Aus für den Ethikunterricht?

Der Staat sollte eher für Fragen nach Lebensorientierung Geld ausgeben, anstatt fragwürdigen Modernisierungszwängen zu folgen.

Das Gezänk um den Ethikunterricht, in das sich auch nicht besonders kompetente Personen wie Rudolf Taschner eingeschaltet haben, scheint eine neue Nuance zu bekommen.

Die im damaligen Regierungsprogramm verankerte Absicht, den bisher nur in Schulversuchen und damit in der Schulautonomie liegenden Ethikunterricht zu einem regulären zu machen, ist zwar schon länger ins Stocken geraten, nunmehr scheint es aber, dass in verschiedenen Schulen eine eher österreichische Lösung angestrebt wird, die man, etwas verkürzt, als klammheimliches Abdrehen der bisherigen Aktivitäten bezeichnen könnte. Davon sind vor allem jene Schüler betroffen, die in diesem Fach maturieren wollten. Damit könnte auch der „nur“ als Schulversuch bestehende Ethikunterricht auf lange Sicht gefährdet werden.

Inzwischen gab es eine parlamentarische Enquete zum Ethikunterricht und eine Stellungnahme des zuständigen Ministeriums an das Parlament, in dem im Mai 2011 diese Enquete stattgefunden hatte. Dabei wurde in diesem im Oktober 2012 übermittelten Bericht Ethik als eigenständiger Pflichtgegenstand, als alternativer Pflichtgegenstand zum Religionsunterricht und als Lehrbestandteil eines Pflichtgegenstands geprüft. Vom BMUKK wurde sogar eine Richtlinie für die Matura vorgelegt.

Hohe Kosten

Wesentlich, und das scheint ja in dieser Debatte der Knackpunkt, ist die dabei erarbeitete Bandbreite der Kosten, die von 25 bis 90 Mio. Euro pro Jahr reicht. Unter Berufung auf diese Kosten scheint die derzeitige Bildungspolitik zu einer langfristigen Abschaffung des Ethikunterrichts zu neigen. Dass sich dabei die klare Nichterfüllung des Regierungsprogramms abzeichnet, ist man schon gewohnt.

Neben den Fetischen der derzeitigen Bildungspolitik, wie Lehrerdienstrecht, Neue Mittelschulen, Ganztags- und Gesamtschulen, scheint der Ethikunterricht tatsächlich jener berühmten einsamen Tante in bürgerlichen Familien zu gleichen, die zu Festtagen gern gesehen wird, sich sonst eher unauffällig verhalten sollte.

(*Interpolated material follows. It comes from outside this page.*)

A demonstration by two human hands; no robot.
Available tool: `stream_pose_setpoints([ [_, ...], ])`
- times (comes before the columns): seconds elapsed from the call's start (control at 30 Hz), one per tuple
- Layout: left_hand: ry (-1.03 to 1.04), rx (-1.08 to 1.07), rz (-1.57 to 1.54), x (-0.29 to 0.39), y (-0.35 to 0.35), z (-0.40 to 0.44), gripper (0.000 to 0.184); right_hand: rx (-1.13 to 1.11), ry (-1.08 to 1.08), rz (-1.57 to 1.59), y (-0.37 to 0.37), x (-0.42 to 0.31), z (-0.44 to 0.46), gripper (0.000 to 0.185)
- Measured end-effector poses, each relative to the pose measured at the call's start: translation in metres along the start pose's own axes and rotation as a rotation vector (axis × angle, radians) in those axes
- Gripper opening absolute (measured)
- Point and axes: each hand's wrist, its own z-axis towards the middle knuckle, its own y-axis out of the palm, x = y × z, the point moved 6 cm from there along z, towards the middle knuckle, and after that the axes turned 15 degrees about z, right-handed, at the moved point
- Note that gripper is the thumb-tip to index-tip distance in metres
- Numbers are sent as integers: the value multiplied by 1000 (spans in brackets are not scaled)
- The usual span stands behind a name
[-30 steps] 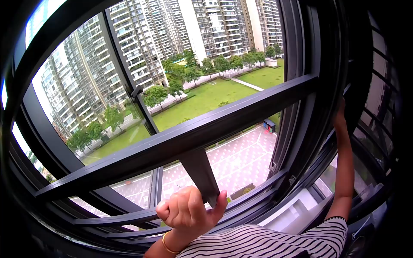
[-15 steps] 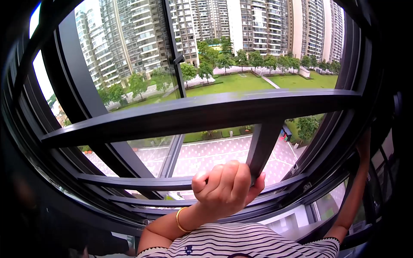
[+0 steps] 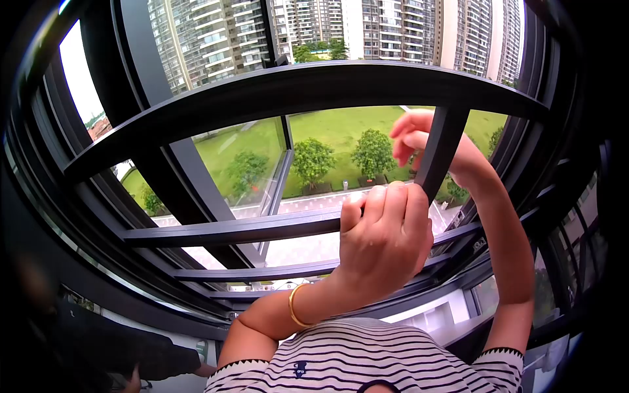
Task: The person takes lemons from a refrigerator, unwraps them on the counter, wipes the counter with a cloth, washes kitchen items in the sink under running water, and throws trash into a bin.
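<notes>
My left hand (image 3: 386, 239), with a gold bangle (image 3: 295, 306) at its wrist, is wrapped over the dark horizontal rail (image 3: 262, 229) where it meets the short upright bar (image 3: 443, 150). My right hand (image 3: 445, 147) is raised behind that upright bar, which hides part of it. Its fingers are apart and curled, pointing left, with nothing seen in them. Above both hands the thick upper rail (image 3: 314, 85) crosses the window. Beyond the rails, at the left, stands a glass pane (image 3: 239, 164) in a dark frame.
Lower rails (image 3: 262, 272) run across below my left hand. At the lower left are a person's dark sleeve (image 3: 131, 347) and part of a hand. A white ledge (image 3: 432, 318) lies at the lower right. Outside are trees, a lawn (image 3: 321, 134) and tall buildings.
My right hand has come from the window's right side to behind the upright bar. The view has tilted down. My left hand stays on the rail. More of the other person's sleeve shows.
</notes>
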Motion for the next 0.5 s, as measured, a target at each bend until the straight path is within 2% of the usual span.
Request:
stream_pose_setpoints([
  [0.07,10,24,-15,0,1,0,38,35,-191,-485,2,16,80,22],
  [0.1,10,36,-13,0,1,-1,38,14,-160,-1102,15,2,110,29],
  [0.13,28,32,-7,0,1,-2,38,13,-174,-1113,16,0,126,29],
  [0.23,60,24,42,-3,-4,-2,37,-72,-647,-1055,33,-1,189,37],
  [0.3,62,83,100,-4,-4,-2,37,-59,-502,-1085,50,-2,246,48],
  [0.37,80,98,158,-5,-5,3,33,-97,-539,-1064,68,-11,272,56],
  [0.43,92,122,261,-2,-4,2,29,-152,-729,-1104,78,-4,308,53],
  [0.5,120,261,336,0,2,-2,26,-214,-651,-1032,88,-5,332,61],
])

Nach jahrelangen Diskussionen auf Parteienebene, die nahezu in einem Kulturkampf ausarteten, waren sich plötzlich alle einig geworden, inklusive der Kirchen, die lange Zeit ein Ansteigen von Abmeldungen vom Religionsunterricht durch die Alternative Ethik befürchteten. Nachdem sich die Gemüter beruhigt hatten, die ÖVP ihre Bremserfunktion aufgegeben und diesen Ethikunterricht geradezu gefordert hatte, tat die Regierungspartei aus vermeintlichen budgetären Gründen nichts, um den Ethikunterricht zu etablieren.

Viele nicht christliche Schüler

Faktoren wie die stark angewachsene Zahl von Schülern nicht christlicher Konfession bzw. von Konfessionslosen, der zunehmende Bedarf an Ethik in Biologie, Medizin, Ökonomie und Technik scheinen hier wenig zu zählen. Die Säkularisierung unserer Gesellschaft, in der die Religionen das Monopol moralisch-ethischer Fragestellungen längst verloren haben, wird übersehen. Der gegenwärtige Boom, Ethik auf die Ebene von Schulversuchen und damit in die Autonomie der jeweiligen Schulen zurückzuschrauben, ist auch angesichts einer angespannten budgetären Situation unverständlich.

Ein Staat, der sich rühmt, jedes Schulzimmer mit PCs, Internet und Laptop ausstatten zu wollen, sollte eher für Fragen nach Lebensorientierung und Sinnzusammenhängen Geld ausgeben, anstatt fragwürdigen Modernisierungszwängen zu folgen. Wie sehr dieser Ethikunterricht von Jugendlichen akzeptiert wird, zeigen die bereits auf 200 angewachsenen Schulversuche in diesem Fach.

Univ.-Prof. DDR. Peter Kampits ist Leiter des Zentrums für Ethik und Medizin an der DUK Krems, Leiter des Zentrums für Ethik in den Wissenschaften in St. Pölten, Leiter des Lehrganges Ethik der Universität Wien.